Chaque 17 juin, la communauté internationale célèbre la Journée mondiale de la lutte contre la désertification et la sécheresse. Un rendez-vous discret, loin des grandes tribunes climatiques, mais au cœur des défis cruciaux du XXIᵉ siècle. Car derrière l’érosion des sols et l’avancée des déserts, c’est une autre bataille planétaire qui se joue : celle de la souveraineté alimentaire, de la stabilité géopolitique et du développement durable.

L’image est tenace : celle d’un fléau réservé aux marges sahéliennes et aux plaines arides africaines. Pourtant, la désertification est bel et bien un problème mondial. Des terres agricoles du Midwest états-unien aux vignobles méditerranéens, des steppes d’Asie centrale aux zones agricoles australiennes, la dégradation des sols menace la production agricole sur tous les continents.
Selon la Convention des Nations unies sur la lutte contre la désertification (CNULCD), 1,5 milliard d’hectares sont aujourd’hui dégradés. En tout, jusqu’à 40 % des terres émergées seraient concernées à divers degrés. Une dynamique accentuée par des décennies de pratiques agricoles intensives, de déforestation, de surpâturage, d’urbanisation incontrôlée et, désormais, par les effets du changement climatique.
En Afrique, la situation reste néanmoins particulièrement critique. Le Sahel, la Corne de l’Afrique et l’Afrique australe cumulent stress hydrique, sécheresses prolongées, effondrement des rendements agricoles et exode rural. Dans certaines zones, la désertification alimente une véritable spirale de vulnérabilité socio-économique.
Mais le phénomène ne s’arrête pas aux portes du continent. L’Amérique latine, le Proche-Orient et certaines régions d’Asie du Sud voient également leurs terres se dégrader rapidement, poussant des populations entières à migrer vers les villes, où la pression démographique et sociale s’intensifie.
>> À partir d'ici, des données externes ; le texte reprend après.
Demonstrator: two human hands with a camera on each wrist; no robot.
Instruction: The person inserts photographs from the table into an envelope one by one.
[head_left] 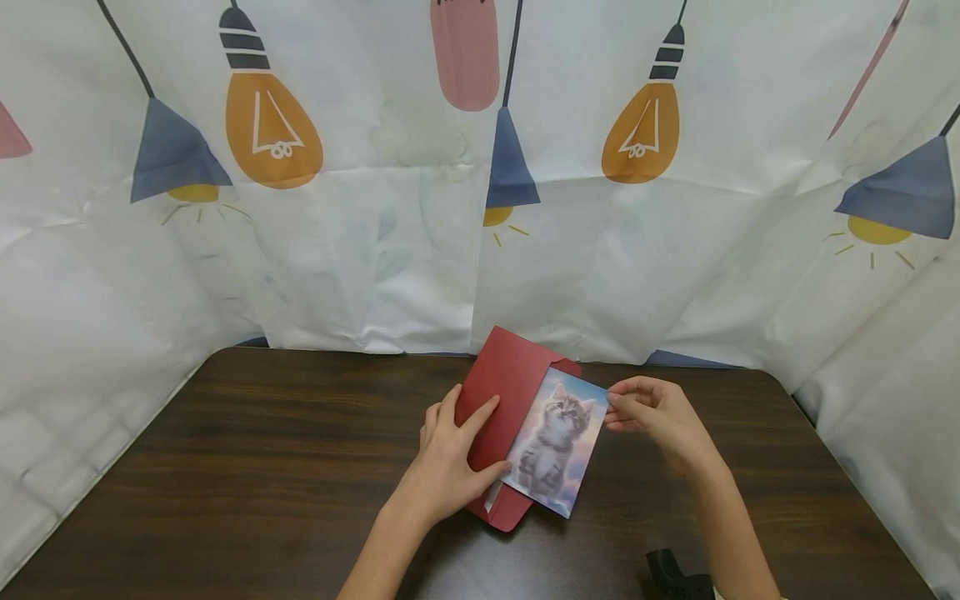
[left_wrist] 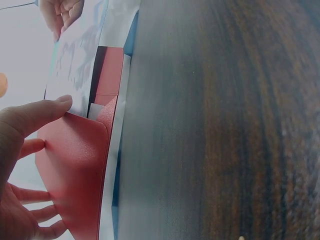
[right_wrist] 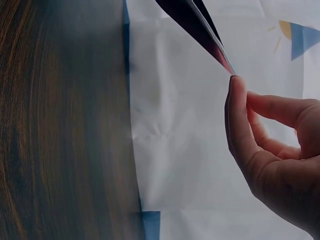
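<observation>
A red envelope [head_left: 517, 367] lies at a slant on the brown table, its flap side toward the right. My left hand [head_left: 450, 467] rests on it with spread fingers, the thumb reaching the edge of a kitten picture card [head_left: 558, 437]. The card's left edge meets the envelope's mouth, and most of the picture shows outside. At the card's upper right corner, my right hand [head_left: 660, 417] pinches it between thumb and fingers. A pale strip [left_wrist: 95, 111] shows inside the envelope's mouth in the left wrist view.
The dark wooden table [head_left: 300, 467] extends to both sides of the hands. Behind it hangs a white cloth [head_left: 337, 267] printed with lamps and bulbs. A black object [head_left: 675, 577] is near the front edge, beside the right forearm.
</observation>
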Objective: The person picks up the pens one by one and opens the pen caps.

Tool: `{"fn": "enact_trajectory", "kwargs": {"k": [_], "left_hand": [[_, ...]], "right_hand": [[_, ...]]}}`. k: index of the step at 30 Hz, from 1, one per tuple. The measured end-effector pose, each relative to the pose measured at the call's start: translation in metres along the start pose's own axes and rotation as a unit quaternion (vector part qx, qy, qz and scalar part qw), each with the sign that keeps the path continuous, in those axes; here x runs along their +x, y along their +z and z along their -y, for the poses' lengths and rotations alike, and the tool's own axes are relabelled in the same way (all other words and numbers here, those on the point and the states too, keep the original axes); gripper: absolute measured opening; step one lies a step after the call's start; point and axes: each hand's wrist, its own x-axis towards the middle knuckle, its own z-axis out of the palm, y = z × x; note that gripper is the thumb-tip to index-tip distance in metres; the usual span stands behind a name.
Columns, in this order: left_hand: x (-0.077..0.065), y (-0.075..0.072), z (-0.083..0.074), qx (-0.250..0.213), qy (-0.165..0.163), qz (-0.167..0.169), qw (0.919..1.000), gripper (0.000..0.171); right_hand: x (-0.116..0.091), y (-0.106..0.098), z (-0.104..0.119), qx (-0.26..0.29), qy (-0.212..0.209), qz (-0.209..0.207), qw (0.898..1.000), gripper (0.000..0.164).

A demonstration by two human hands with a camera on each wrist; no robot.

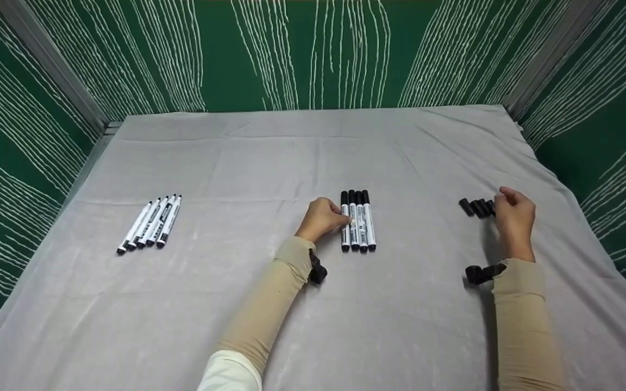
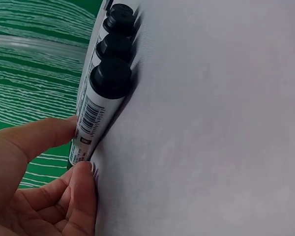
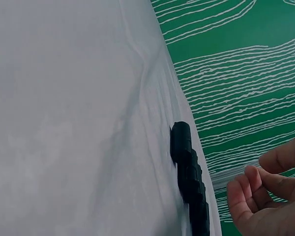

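Note:
Several capped whiteboard markers (image 1: 361,222) lie side by side at the middle of the cloth, black caps pointing away. My left hand (image 1: 321,218) pinches the leftmost marker (image 2: 96,115) between thumb and fingertips; the marker lies in line with the others. On the right, several loose black marker caps (image 1: 473,208) lie in a slanted row. Just beside the row's right end is my right hand (image 1: 515,217), partly covering the last cap. In the right wrist view its fingers (image 3: 241,199) are loosely bent and apart from the caps (image 3: 181,142), with nothing visible between them.
At the left lie several uncapped white markers (image 1: 152,222), tips pointing away. A wrinkled grey cloth (image 1: 248,163) covers the table. Green walls with white lines (image 1: 291,54) stand behind and on both sides. Each wrist wears a black camera (image 1: 317,270).

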Motion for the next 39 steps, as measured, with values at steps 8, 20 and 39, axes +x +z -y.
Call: {"fn": "enact_trajectory", "kwargs": {"k": [8, 20, 39], "left_hand": [[0.003, 0.000, -0.006, 0.049, -0.017, 0.006, 0.9986, 0.037], [0.005, -0.004, -0.006, 0.030, -0.053, 0.012, 0.9981, 0.036], [0.002, -0.023, 0.009, -0.282, -0.070, 0.063, 0.9549, 0.018]], "right_hand": [[0.000, 0.004, 0.001, -0.021, -0.012, 0.025, 0.999, 0.050], [0.000, 0.005, 0.001, -0.013, -0.018, 0.048, 0.999, 0.051], [-0.003, 0.010, 0.007, -0.030, -0.026, 0.076, 0.996, 0.054]]}}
L’érosion des terres fertiles et la raréfaction des ressources en eau accentuent les tensions déjà existantes. Les conflits d’usage autour des grands fleuves partagés Nil, Mékong, Tigre et Euphrate, Colorado illustrent ces tensions croissantes autour des ressources stratégiques.
« La désertification est un multiplicateur de crises », soulignent de nombreux experts. Elle participe à la déstabilisation sécuritaire, facilite le recrutement de groupes armés et alimente des cycles de violences communautaires, en particulier dans des régions fragiles du Sahel, du Moyen-Orient ou d’Amérique centrale.
Face à l’ampleur du défi, plusieurs initiatives existent. En Afrique, la Grande Muraille Verte un projet panafricain de reboisement sur 8 000 km de long à travers le Sahel reste un symbole fort de résilience et de mobilisation continentale. En Asie centrale, des efforts de restauration des steppes dégradées progressent. Des expérimentations agricoles durables voient le jour dans les zones méditerranéennes d’Europe et du Maghreb.
Mais le constat demeure : les moyens engagés restent insuffisants face à l’accélération du phénomène. Les financements promis lors des grands sommets environnementaux sont souvent retardés. Les transferts de technologies restent lents. Et les politiques foncières nationales sont souvent dictées par des logiques spéculatives court-termistes.
Si l’opinion publique mondiale reste focalisée sur la lutte contre les émissions de gaz à effet de serre et la perte de biodiversité, la dégradation des terres reste l’un des angles morts du débat environnemental international. Pourtant, les trois crises sont profondément liées.
Restaurer les terres, préserver les sols, réformer les modèles agricoles productivistes, sécuriser l’accès à l’eau et promouvoir une gouvernance foncière responsable sont des urgences absolues. Sans un sursaut collectif, la désertification risque de devenir, dans les décennies à venir, l’une des principales menaces systémiques pour la stabilité mondiale.
En ce 17 juin, la Journée mondiale de la lutte contre la désertification et la sécheresse rappelle crûment cette vérité trop souvent ignorée : la terre qui meurt entraîne avec elle des sociétés entières. Et les déserts qui avancent ne connaissent ni frontières ni continents privilégiés.